С этими вопросами попробовал было он подойти к старому другу своей семьи скульптору Марку Матвеевичу Антокольскому, благословившему его когда-то на путь художника. Он гостил сейчас в Абрамцеве. Но прямого ответа в словах Антокольского Антон не нашел. Правда, Марк Матвеевич высоко оценил его рисовальное мастерство, и это было много. Пожалуй, можно было считать дипломом на звание мастера.
Получилось это так: Васнецов уговорил Антона одновременно с ним рисовать голову скульптора. Серов работал в своей привычной чистяковской манере. Голова была построена классически, сходство, как всегда, было очень большим. Но дело было даже не в этом. Строгий и взыскательный Антокольский увидал в своем портрете характер, душевную жизнь, а не просто хороший, добротный рисунок. Об этом он сказал прямо, отметив, что работа Васнецова менее удачна.

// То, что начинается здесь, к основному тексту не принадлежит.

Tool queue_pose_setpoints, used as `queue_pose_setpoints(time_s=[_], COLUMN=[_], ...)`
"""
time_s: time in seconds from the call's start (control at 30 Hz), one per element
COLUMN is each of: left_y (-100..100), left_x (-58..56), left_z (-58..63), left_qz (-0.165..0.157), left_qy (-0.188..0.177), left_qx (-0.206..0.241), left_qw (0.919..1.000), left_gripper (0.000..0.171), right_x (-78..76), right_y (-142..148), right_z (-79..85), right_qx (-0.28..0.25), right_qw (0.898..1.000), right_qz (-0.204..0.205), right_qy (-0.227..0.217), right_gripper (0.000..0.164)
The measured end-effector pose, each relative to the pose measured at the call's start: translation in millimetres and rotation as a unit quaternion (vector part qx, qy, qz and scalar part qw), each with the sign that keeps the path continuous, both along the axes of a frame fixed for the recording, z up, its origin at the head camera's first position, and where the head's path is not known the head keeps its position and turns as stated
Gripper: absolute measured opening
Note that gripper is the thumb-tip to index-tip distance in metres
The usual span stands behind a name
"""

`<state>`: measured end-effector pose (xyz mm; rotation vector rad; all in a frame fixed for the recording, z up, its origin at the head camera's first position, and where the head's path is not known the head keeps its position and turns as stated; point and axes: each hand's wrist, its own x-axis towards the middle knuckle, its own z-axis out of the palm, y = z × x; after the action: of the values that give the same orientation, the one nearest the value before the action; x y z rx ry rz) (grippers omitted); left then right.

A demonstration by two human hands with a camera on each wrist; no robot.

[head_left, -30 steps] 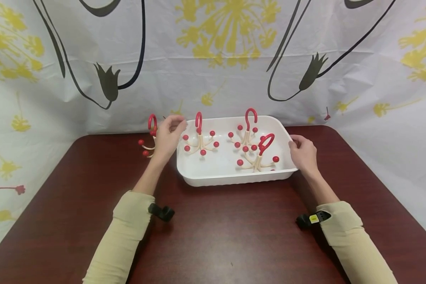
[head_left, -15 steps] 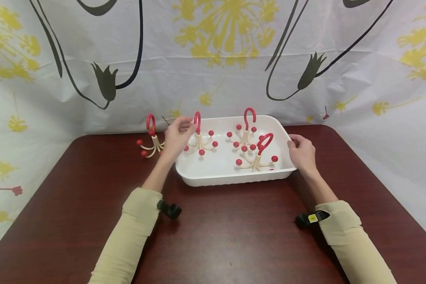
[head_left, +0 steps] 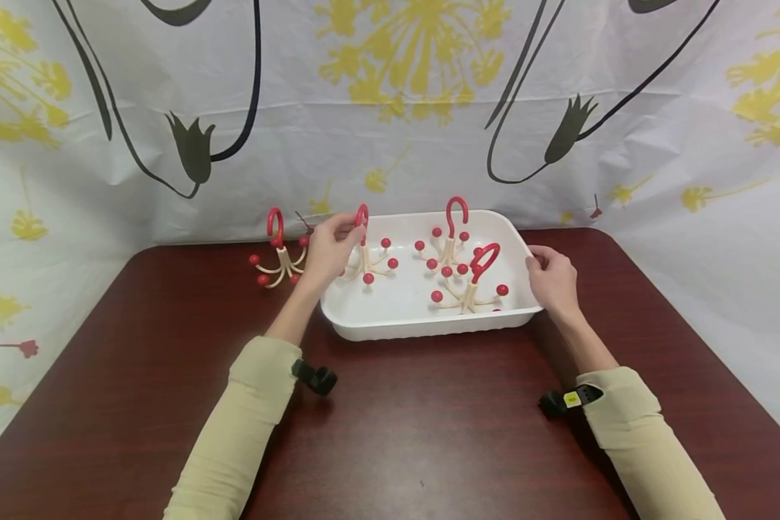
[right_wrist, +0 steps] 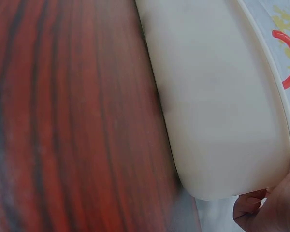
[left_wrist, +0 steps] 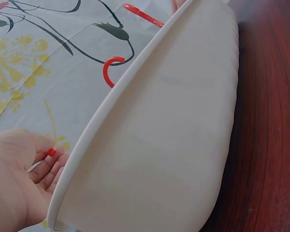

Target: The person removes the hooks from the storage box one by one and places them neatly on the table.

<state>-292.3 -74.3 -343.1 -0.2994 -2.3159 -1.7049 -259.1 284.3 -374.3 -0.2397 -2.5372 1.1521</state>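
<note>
The white plastic tray holds three small hangers, each with a red hook, cream arms and red ball tips. My left hand reaches over the tray's left end and pinches the red hook of the leftmost hanger there. A bit of that red hook shows between thumb and fingers in the left wrist view. At the right end, my right hand grips the tray's rim, fingers curled at its corner. Nearest it are the leaning front hanger and the upright back hanger.
Left of the tray, another hanger of the same kind stands on the dark red-brown table, partly behind my left hand. A white cloth with yellow and grey flower prints hangs behind and along both sides.
My left hand has moved right, from beside the tray's left rim to the leftmost hanger's hook, and now pinches it. My right hand stays on the rim.
</note>
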Motion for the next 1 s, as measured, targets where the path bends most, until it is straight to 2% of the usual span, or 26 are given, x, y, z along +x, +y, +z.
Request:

Серову можно было бы возгордиться. Глядя на работы своих молодых товарищей, он давно понимал, что может их обогнать, а тут — обойти такого мастера, как Васнецов! Но голова Антона не закружилась.
Один деловой совет Антокольский все же дал: побездельничать, потосковать о работе и лишь тогда, когда станет совсем уже невмоготу, сесть за рисунок, за холст, за то, к чему больше потянет. Антон оставил свои художнические принадлежности и взялся за чтение «Фрегата «Паллады» Гончарова.
А недели через две, действительно «с голоду», он так набросился на карандаш, что сделал чуть ли не в один-два сеанса поразивший всех портрет двоюродной сестры Елизаветы Григорьевны — Маши Якунчиковой в амазонке, на лошади.
И тут же, не успев еще отдохнуть от напряжения, усадил племянницу Саввы Ивановича Милушу позировать ему для портрета маслом.
Оба эти портрета сделаны быстро, так быстро, как Антон больше, пожалуй, никогда и не работал. Чистяковская система требовала не только точного и правильного построения головы, тела, но и кропотливой проработки деталей. На все это нужно было время, но когда стоскуешься по работе, оказывается, и система может быть гибкой!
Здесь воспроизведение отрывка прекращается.